→ **WORK ORDER**:
In the records below, find the line with "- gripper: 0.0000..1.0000" and the line with "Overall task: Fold"; return exactly those lines and every line between them.

(Stored items)

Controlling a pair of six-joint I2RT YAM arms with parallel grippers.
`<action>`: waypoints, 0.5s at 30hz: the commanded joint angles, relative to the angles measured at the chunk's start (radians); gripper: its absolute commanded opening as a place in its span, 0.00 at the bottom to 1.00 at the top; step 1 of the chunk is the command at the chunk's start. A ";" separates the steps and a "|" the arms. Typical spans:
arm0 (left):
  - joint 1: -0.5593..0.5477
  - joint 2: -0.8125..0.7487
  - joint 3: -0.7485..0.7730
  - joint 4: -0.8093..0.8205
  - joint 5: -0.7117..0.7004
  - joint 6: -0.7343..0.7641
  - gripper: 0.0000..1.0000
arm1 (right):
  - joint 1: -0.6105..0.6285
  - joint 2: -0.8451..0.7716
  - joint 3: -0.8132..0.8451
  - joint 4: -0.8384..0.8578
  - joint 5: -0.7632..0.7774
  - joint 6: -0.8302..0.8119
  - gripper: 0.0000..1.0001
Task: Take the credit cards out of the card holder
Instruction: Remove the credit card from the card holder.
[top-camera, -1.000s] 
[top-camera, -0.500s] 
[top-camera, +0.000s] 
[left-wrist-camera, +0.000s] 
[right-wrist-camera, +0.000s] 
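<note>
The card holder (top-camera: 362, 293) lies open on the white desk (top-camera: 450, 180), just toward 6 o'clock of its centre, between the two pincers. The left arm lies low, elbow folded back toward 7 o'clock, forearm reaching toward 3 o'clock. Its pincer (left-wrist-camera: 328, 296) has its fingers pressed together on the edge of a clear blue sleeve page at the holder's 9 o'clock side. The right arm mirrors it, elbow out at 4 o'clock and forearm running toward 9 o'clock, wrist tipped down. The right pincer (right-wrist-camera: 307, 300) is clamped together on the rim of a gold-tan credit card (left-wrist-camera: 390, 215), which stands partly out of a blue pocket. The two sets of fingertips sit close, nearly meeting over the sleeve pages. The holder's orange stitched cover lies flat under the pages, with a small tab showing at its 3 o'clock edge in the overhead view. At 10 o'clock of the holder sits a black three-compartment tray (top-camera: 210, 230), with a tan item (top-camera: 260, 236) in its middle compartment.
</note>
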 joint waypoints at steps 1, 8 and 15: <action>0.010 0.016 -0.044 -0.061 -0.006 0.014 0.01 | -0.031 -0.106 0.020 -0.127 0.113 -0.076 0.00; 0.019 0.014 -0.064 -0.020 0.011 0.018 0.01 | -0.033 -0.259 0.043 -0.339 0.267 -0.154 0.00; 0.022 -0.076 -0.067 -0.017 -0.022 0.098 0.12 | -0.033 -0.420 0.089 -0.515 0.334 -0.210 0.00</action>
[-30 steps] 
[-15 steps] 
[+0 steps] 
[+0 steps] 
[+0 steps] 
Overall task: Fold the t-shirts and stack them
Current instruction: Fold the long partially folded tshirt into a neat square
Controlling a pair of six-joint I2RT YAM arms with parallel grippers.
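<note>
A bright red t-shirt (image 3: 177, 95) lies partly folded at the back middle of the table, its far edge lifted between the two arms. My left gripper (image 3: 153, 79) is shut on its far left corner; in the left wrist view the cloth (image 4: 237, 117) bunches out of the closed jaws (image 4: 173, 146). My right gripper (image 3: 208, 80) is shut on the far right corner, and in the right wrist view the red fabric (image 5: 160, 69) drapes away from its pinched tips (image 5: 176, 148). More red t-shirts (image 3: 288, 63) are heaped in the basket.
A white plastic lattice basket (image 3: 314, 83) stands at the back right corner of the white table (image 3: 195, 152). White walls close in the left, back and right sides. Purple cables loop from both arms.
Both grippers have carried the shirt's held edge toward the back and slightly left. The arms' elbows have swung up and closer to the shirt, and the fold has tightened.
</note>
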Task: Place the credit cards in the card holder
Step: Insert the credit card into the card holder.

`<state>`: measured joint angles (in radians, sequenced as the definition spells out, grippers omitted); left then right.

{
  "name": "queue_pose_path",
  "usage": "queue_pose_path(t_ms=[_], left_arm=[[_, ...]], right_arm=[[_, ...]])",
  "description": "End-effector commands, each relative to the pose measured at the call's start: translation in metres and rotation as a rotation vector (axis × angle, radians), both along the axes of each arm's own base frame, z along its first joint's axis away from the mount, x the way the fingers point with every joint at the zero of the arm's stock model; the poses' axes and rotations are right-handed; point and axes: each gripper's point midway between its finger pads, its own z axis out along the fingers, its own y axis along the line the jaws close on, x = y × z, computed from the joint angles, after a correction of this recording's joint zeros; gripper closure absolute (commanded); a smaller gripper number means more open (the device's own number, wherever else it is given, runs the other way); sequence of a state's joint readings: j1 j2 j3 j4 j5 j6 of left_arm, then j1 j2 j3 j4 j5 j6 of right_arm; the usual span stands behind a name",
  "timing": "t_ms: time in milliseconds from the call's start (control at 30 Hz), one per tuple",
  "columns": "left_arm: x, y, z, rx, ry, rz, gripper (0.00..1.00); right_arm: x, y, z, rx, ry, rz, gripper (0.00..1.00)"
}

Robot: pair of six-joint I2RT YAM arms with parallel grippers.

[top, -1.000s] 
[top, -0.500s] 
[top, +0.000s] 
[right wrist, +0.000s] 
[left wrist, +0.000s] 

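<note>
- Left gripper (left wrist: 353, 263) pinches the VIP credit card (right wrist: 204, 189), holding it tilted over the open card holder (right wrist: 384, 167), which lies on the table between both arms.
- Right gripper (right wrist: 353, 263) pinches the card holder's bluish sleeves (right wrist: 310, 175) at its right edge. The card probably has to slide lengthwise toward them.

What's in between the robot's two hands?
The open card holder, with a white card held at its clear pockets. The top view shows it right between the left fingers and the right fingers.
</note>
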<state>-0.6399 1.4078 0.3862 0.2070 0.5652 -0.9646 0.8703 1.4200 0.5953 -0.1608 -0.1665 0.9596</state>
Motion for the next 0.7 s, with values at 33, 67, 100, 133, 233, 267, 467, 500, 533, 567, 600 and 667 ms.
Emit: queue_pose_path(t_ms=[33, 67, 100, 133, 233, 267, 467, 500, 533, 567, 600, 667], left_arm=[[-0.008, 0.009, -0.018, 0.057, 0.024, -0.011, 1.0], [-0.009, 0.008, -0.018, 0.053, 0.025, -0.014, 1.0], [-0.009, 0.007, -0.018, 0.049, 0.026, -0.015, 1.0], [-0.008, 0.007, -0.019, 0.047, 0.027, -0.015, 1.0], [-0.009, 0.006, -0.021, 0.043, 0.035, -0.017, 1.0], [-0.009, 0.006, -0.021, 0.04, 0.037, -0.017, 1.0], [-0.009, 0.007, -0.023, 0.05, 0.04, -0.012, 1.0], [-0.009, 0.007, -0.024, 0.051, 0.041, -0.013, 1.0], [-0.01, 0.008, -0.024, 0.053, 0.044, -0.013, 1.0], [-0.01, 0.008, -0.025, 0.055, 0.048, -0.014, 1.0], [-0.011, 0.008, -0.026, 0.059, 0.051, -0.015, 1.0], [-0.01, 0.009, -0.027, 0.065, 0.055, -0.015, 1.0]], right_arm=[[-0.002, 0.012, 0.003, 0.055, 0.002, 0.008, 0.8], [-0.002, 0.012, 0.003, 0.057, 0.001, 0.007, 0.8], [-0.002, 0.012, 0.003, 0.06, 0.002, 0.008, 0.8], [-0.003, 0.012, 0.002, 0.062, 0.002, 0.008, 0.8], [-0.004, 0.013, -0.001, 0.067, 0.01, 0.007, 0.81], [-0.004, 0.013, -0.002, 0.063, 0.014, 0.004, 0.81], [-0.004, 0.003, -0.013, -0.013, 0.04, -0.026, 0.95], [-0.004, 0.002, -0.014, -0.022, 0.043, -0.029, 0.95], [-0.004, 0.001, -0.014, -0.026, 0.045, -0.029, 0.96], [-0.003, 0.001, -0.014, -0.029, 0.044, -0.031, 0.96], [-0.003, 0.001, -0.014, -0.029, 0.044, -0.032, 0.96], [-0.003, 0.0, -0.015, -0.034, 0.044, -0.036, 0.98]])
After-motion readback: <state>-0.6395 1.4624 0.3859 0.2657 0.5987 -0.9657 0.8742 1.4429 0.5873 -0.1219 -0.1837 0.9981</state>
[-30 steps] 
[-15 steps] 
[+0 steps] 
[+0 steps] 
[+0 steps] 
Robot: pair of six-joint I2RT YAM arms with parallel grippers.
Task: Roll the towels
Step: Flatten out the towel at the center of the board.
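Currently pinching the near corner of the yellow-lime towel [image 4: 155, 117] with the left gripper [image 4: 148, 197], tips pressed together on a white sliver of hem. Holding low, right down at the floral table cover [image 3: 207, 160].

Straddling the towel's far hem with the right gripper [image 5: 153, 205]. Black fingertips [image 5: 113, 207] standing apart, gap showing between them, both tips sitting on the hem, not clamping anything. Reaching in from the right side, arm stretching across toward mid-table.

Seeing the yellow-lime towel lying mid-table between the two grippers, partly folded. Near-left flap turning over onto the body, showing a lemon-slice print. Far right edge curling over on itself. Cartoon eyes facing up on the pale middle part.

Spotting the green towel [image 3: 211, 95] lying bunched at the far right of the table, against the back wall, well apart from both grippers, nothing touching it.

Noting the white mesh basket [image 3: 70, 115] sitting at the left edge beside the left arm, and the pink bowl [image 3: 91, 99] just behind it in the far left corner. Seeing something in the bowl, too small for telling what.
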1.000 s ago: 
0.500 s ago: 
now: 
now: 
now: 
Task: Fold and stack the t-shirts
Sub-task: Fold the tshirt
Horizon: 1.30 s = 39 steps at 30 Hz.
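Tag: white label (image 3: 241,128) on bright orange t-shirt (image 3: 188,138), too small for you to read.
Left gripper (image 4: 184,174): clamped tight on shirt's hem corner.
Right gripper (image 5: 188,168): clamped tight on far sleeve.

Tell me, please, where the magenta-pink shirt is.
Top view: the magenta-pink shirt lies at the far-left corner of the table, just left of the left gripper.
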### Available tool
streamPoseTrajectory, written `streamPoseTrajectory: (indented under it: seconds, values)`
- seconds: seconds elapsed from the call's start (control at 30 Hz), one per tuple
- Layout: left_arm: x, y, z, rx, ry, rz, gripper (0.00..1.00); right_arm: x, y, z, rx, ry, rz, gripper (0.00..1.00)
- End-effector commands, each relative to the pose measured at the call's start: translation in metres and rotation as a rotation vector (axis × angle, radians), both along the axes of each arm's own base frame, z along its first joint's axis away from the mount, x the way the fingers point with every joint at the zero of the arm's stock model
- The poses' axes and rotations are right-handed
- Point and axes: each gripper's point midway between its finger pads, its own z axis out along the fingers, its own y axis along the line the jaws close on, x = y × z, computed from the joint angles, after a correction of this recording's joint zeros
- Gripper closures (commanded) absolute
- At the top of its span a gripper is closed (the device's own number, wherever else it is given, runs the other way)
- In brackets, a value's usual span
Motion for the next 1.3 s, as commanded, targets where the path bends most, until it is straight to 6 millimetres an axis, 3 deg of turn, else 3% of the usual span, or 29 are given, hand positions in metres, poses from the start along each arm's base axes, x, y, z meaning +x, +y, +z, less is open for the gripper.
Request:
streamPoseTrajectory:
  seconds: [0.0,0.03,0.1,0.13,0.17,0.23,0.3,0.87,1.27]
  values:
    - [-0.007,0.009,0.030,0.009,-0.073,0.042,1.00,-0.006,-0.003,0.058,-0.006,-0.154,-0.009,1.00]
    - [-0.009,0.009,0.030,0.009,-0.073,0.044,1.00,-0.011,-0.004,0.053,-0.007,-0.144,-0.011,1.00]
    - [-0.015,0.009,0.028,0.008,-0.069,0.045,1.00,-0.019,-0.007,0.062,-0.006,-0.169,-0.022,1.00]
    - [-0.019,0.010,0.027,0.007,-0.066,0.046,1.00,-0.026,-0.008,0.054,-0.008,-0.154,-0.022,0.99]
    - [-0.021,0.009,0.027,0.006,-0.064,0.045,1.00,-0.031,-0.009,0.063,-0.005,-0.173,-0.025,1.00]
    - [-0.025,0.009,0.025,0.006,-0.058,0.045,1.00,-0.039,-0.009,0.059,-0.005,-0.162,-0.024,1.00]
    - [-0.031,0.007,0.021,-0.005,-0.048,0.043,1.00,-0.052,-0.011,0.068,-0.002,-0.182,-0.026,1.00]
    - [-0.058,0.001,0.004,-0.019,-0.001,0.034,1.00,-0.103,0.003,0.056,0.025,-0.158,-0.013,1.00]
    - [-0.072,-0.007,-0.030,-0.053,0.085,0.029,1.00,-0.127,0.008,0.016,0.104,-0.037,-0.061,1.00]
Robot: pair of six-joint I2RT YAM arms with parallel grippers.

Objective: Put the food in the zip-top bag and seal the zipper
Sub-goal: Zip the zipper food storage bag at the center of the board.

→ **RESULT OF THIS TASK**:
  - gripper: 0.0000..1.0000
arm1 (right):
  - joint 1: -0.6105..0.6285
  - joint 2: -0.8451..0.7716
  - joint 3: -0.8132..0.8451
  - joint 4: -0.8384..0.8578
  - joint 5: -0.7632..0.7774
  - joint 6: -0.8302..0.8119
  - gripper: 0.0000..1.0001
Task: Take the credit cards out of the card holder
Instruction: Remove the credit card from the card holder.
[top-camera, -1.000s] 
[top-camera, -0.500s] 
[top-camera, +0.000s] 
[left-wrist-camera, +0.000s] 
[right-wrist-camera, +0.000s] 
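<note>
The card holder (top-camera: 362, 293) lies open on the white desk (top-camera: 450, 180), just toward 6 o'clock of its centre, between the two pincers. The left arm lies low, elbow folded back toward 7 o'clock, forearm reaching toward 3 o'clock. Its pincer (left-wrist-camera: 328, 296) has its fingers pressed together on the edge of a clear blue sleeve page at the holder's 9 o'clock side. The right arm mirrors it, elbow out at 4 o'clock and forearm running toward 9 o'clock, wrist tipped down. The right pincer (right-wrist-camera: 307, 300) is clamped together on the rim of a gold-tan credit card (left-wrist-camera: 390, 215), which stands partly out of a blue pocket. The two sets of fingertips sit close, nearly meeting over the sleeve pages. The holder's orange stitched cover lies flat under the pages, with a small tab showing at its 3 o'clock edge in the overhead view. At 10 o'clock of the holder sits a black three-compartment tray (top-camera: 210, 230), with a tan item (top-camera: 260, 236) in its middle compartment.
</note>
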 joint waypoints at steps 1, 8 and 15: <action>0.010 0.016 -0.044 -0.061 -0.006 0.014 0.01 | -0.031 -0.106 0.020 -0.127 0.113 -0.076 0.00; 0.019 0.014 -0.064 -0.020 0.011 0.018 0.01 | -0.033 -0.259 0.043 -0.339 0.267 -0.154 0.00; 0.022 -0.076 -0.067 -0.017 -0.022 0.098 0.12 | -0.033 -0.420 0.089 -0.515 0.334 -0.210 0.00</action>
[-30 steps] 
[-15 steps] 
[+0 steps] 
[+0 steps] 
[+0 steps] 
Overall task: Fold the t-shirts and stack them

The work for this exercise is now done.